Agent-powered changelog automation§

Can we completely automate documentation with agents? In the spirit of triangulation, here’s a case study detailing my recent attempt to automate 100% of the Pigweed changelog with an agent-powered workflow.

Motivation§

Should we automate documentation with AI at all? It’s a complex topic. Collectively, we’re nowhere close to the ultimate goal of technical writing: 100% complete, accurate, discoverable, and effective docs at all times. I think we need to keep an open mind to new tools and methodologies that might get us closer to the ultimate goal.

Why agent-powered automation rather than some other docs scaling strategy? In this case the other options are either not available or already pushed to their limits. More headcount is off the table. We already distribute docs responsibilities across the team a lot and it’s not realistic to ask teammates to do a lot more. The classic approach to changelog automation only solves 40-50% of the end-to-end process in my case, at best.

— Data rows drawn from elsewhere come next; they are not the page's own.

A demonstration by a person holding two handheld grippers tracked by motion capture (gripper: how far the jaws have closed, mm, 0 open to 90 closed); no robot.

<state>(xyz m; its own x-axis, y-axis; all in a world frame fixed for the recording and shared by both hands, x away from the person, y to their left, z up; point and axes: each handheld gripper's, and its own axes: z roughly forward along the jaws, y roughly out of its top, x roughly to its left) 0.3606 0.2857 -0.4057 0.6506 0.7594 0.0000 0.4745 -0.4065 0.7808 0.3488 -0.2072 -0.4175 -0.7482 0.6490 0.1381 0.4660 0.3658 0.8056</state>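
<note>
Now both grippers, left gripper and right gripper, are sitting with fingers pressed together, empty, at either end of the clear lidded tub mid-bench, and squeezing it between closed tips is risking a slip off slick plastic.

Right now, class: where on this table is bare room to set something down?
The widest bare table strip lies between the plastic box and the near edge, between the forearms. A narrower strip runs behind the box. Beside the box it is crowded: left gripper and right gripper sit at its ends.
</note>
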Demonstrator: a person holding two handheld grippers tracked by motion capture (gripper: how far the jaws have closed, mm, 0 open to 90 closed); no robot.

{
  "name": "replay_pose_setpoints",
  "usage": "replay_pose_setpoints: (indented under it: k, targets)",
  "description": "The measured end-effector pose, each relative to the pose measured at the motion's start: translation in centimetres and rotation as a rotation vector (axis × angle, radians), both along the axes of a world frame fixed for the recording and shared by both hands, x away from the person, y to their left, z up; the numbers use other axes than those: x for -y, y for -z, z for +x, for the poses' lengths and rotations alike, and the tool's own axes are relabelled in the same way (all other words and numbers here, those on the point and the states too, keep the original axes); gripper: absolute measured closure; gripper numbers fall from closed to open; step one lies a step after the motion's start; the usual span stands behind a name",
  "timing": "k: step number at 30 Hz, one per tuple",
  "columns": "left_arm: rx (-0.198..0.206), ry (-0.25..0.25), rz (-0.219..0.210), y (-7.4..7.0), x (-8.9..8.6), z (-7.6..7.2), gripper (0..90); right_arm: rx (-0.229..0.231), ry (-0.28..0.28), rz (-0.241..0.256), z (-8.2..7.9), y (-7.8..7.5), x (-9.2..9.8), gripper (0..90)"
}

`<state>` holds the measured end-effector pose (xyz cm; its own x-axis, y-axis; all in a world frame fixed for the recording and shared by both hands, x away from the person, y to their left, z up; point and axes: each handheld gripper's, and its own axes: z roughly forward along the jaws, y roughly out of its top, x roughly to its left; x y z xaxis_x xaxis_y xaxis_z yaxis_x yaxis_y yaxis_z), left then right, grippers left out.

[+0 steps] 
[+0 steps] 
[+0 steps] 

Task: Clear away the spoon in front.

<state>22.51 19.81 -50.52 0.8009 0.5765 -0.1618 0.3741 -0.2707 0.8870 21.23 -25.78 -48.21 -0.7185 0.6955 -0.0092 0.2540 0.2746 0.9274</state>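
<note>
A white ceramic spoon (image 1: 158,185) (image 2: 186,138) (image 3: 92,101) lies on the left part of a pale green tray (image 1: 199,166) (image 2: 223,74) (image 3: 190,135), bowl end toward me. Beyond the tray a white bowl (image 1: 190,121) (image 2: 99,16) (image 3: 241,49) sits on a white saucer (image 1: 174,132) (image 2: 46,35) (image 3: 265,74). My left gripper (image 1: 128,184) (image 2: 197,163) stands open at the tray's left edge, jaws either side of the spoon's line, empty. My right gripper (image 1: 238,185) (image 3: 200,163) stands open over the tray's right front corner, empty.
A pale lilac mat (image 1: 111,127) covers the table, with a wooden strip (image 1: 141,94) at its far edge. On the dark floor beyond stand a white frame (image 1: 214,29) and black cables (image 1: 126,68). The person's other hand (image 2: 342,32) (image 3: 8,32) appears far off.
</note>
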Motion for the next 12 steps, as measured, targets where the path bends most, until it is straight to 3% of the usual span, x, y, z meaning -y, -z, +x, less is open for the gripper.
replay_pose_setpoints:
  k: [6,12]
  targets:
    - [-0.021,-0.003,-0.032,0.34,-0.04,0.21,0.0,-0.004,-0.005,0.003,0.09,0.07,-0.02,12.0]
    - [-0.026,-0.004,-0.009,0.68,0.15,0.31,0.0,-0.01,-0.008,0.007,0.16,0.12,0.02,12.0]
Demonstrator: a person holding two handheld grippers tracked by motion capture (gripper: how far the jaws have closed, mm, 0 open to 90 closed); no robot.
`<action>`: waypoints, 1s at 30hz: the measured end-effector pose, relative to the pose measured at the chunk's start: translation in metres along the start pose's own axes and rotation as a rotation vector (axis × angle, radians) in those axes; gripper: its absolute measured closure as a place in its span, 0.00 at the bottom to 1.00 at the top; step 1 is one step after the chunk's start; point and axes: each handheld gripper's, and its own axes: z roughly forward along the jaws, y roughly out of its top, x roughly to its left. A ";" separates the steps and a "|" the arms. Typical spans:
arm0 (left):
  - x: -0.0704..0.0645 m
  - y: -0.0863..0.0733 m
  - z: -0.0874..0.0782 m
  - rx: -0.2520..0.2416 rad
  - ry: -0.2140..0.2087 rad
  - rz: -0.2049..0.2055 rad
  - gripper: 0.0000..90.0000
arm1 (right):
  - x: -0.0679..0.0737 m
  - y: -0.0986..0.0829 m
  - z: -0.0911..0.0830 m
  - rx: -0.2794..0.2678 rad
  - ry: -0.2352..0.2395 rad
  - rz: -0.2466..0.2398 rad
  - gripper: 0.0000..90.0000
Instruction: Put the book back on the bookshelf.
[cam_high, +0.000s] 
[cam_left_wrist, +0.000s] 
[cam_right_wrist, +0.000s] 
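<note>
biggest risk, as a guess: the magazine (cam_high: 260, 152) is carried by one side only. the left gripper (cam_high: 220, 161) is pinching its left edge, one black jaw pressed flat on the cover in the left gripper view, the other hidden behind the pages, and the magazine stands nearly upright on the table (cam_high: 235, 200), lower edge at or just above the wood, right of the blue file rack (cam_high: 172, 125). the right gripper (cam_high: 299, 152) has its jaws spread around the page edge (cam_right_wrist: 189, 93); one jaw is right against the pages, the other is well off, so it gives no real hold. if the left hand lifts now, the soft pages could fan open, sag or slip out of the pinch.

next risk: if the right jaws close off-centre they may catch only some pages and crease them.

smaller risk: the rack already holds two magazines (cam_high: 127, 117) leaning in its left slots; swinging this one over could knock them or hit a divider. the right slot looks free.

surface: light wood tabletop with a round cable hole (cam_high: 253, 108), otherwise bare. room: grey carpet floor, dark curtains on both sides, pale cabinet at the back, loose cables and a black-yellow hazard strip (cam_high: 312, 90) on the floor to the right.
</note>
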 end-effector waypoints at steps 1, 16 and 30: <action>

Why automate a changelog rather than some other content type? Changelogs arguably have the highest amount of toil. Also, the risk is lower. Our particular changelog is medium-value content at best. I wouldn’t use any unproven approach on mission-critical content.

Requirements§

The Pigweed changelog is more of a monthly highlights reel in the tradition of Visual Studio Code Updates rather than a chronological ledger in the style of keep a changelog. Here are the requirements, in no particular order.

Top news only§

The changelog should be a digestible summary of the most important news. We don’t comprehensively detail every new feature, bug fix, API change, etc. In practice, this means a lot of grouping, filtering, and sorting:

  • Related commits should be grouped into a “story”. Given commits A, B, and C that are all related to feature X, the changelog should have a single section focusing on feature X that links out to commits A, B, and C for extra context.

  • Stories with 0 or low user-facing impact should be omitted completely.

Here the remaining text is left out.